Despite all the negative reviews Franck has received, I had a very charming dinner here just a few evenings ago. The prices are still up there, but the service has improved dramatically since the restaurant’s earlier days, while its ambience remained as bewitching as always with its Jazzy lounge music, exposed light bulbs, and dark wood furnishings. And the food? Fantastique. Click here for detailed review.
This tiny, perpetually packed Taiwanese beef noodle joint serves – you’ve guessed it – delicious beef noodles. The broth is rich, slightly spicy, and aromatic with a subtle but evident star anise flavor; the beef, with lots of tendon, is slow braised for hours until it falls apart in your mouth; and the noodles is chewy and cooked al dente. Click here for detailed review.
Table No. 1 is chic in the unusual way of broken tiles, exposed bricks, and rough edges, charming especially during the evening with elusive candle lights adorning the tables. This contemporary European restaurant is ran by Jason Atherton, one of Gordon Ramsay’s protégés, and offers some very interesting dishes with intriguing texture and flavor combination. Click here, here, and here for detailed reviews.
Café Dan is small cafe in Tianzifang filled with an abundance of sunlight and the alluring aroma of freshly brewed coffee.
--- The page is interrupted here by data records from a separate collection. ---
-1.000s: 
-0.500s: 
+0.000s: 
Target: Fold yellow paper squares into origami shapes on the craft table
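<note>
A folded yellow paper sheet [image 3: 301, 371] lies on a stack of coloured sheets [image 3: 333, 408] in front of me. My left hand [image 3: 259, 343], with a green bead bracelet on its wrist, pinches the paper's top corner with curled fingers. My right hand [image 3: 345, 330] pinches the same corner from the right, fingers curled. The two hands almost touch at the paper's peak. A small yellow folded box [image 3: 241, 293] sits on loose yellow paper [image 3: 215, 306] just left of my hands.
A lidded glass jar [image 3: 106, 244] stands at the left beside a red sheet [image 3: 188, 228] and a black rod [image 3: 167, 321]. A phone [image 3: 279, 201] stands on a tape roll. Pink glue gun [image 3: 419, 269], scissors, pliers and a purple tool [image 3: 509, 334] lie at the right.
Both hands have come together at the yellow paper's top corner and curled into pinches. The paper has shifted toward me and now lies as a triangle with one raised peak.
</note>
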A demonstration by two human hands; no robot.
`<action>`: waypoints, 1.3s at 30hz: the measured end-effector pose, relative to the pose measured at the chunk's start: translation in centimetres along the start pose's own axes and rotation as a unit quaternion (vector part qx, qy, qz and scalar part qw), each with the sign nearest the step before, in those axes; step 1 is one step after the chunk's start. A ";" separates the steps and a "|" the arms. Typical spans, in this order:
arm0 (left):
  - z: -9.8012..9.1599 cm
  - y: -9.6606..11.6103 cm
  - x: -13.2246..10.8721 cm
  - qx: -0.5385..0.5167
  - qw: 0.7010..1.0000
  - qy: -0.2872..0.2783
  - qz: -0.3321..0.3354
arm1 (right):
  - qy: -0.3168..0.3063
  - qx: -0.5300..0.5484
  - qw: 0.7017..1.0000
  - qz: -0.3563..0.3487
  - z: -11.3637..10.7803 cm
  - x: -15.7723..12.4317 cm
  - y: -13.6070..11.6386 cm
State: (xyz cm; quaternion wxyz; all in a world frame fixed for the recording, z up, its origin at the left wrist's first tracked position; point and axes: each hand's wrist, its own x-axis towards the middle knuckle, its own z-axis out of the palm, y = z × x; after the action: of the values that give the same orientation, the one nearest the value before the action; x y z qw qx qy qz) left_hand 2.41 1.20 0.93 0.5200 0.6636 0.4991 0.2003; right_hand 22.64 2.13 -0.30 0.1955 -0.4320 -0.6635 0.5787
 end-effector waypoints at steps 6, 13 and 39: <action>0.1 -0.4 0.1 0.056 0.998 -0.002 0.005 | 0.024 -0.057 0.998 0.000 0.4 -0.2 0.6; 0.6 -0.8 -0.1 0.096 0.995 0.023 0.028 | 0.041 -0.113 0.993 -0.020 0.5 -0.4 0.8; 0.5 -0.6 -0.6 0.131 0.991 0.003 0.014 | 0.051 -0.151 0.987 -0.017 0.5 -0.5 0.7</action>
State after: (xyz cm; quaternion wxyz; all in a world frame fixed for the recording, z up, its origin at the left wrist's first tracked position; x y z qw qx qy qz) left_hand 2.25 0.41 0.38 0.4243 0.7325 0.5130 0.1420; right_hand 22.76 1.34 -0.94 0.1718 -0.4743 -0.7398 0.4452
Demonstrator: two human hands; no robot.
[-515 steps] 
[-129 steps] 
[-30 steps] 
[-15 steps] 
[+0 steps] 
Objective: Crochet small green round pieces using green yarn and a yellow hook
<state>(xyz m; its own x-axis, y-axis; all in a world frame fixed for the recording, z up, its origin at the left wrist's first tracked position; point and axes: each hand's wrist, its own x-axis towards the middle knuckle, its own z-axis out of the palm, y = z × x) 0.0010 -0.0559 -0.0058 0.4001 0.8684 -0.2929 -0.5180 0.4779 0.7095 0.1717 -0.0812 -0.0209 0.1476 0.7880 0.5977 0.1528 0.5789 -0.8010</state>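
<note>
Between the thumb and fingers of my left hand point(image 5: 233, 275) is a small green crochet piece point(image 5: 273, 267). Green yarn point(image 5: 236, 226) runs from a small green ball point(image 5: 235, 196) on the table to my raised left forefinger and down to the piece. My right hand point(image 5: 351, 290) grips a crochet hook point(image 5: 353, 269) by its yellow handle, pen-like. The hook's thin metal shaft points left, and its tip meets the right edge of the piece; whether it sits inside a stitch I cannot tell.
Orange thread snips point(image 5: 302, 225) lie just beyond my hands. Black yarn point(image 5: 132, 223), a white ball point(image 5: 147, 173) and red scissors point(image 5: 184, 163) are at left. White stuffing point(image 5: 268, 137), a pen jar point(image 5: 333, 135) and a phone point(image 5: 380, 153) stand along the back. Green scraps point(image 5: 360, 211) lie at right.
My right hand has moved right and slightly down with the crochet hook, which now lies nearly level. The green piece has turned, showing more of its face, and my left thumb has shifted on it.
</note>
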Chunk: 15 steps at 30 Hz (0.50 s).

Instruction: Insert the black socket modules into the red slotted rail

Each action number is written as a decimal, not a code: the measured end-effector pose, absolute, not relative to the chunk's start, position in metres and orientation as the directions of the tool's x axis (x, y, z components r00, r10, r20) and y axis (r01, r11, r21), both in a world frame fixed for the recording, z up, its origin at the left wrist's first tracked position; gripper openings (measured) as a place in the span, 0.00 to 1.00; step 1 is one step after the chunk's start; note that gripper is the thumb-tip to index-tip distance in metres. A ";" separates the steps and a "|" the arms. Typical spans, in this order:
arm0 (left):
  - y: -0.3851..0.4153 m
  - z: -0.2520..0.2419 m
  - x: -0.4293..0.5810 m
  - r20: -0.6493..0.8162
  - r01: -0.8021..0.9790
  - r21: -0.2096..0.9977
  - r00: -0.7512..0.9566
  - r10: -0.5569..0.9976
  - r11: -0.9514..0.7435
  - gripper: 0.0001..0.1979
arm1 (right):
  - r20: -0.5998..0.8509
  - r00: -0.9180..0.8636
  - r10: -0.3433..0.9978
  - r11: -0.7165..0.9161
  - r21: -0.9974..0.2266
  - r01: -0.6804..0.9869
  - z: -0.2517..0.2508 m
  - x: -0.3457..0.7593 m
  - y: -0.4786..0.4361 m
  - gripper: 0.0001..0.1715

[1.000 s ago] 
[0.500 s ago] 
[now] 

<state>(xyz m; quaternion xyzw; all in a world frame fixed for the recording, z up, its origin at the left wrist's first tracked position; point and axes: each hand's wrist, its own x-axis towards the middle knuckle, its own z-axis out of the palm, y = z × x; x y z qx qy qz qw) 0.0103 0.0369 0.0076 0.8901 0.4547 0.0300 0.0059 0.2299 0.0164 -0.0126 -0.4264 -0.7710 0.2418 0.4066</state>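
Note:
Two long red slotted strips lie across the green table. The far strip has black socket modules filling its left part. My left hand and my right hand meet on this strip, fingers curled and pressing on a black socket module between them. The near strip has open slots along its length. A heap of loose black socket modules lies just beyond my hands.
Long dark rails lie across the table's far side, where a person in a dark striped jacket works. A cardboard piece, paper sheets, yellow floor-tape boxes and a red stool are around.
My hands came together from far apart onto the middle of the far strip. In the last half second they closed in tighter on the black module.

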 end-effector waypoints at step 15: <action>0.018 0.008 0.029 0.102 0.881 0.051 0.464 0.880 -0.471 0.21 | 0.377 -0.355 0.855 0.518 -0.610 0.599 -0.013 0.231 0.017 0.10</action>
This cozy little place serves luxurious iced latte, desserts, and down-to-earth Japanese comfort foods that warm you up from the inside. Simply the best in Tianzifang, and might just be the best in Shanghai. Click here and here for detailed reviews.
a Côté, literally “next door”, is a small pizzeria by Franck Pecol from the neighboring Franck Bistro and Le Petit Franck. The short menu, scrawled in French on a piece of wooden plaque, consists of 10 Marseille-style pizzas and nothing else (though a green salad is available upon request). There’s no novelty here. It’s simple, and it’s good. Click here for detailed review.
This Japanese-run Italian restaurant (Gubei branch) serves one of my favorite lunch sets in Shanghai, and is my natural go-to place when I don’t have a particular restaurant in mind. My favorites: spaghetti with crab in tomato cream sauce and quattro fromage pizza – order them and you will not be disappointed.
Click here for detailed review.
Gelato! Need I say more? Le Creme Milano is a delightful gelateria serving classic favorites like stracciatella and tiramisu as well as seasonal flavors of mango, lychee, and durian. My favorite at the moment is pistachio, but let’s see how long this one lasts. There are 12 different flavors that rotate weekly, and all are fresh, light, and (relatively) guilt-free. Click here and here for detailed reviews.
Song Fang Maison de Thé is an enchanting tea salon located in a converted French Concession lane house. Winding wooden staircase, vintage tin cans, wicker chairs, floral red prints. Bright, airy, with light jazz floating in the background. A truly stylish retreat. Try the Polynesie, a fruity blend of green tea with mango, banana, and pineapple. Click here for detailed review.
Click HERE to see Sugared & Spiced’s favorite meals of 2011!
To be continued…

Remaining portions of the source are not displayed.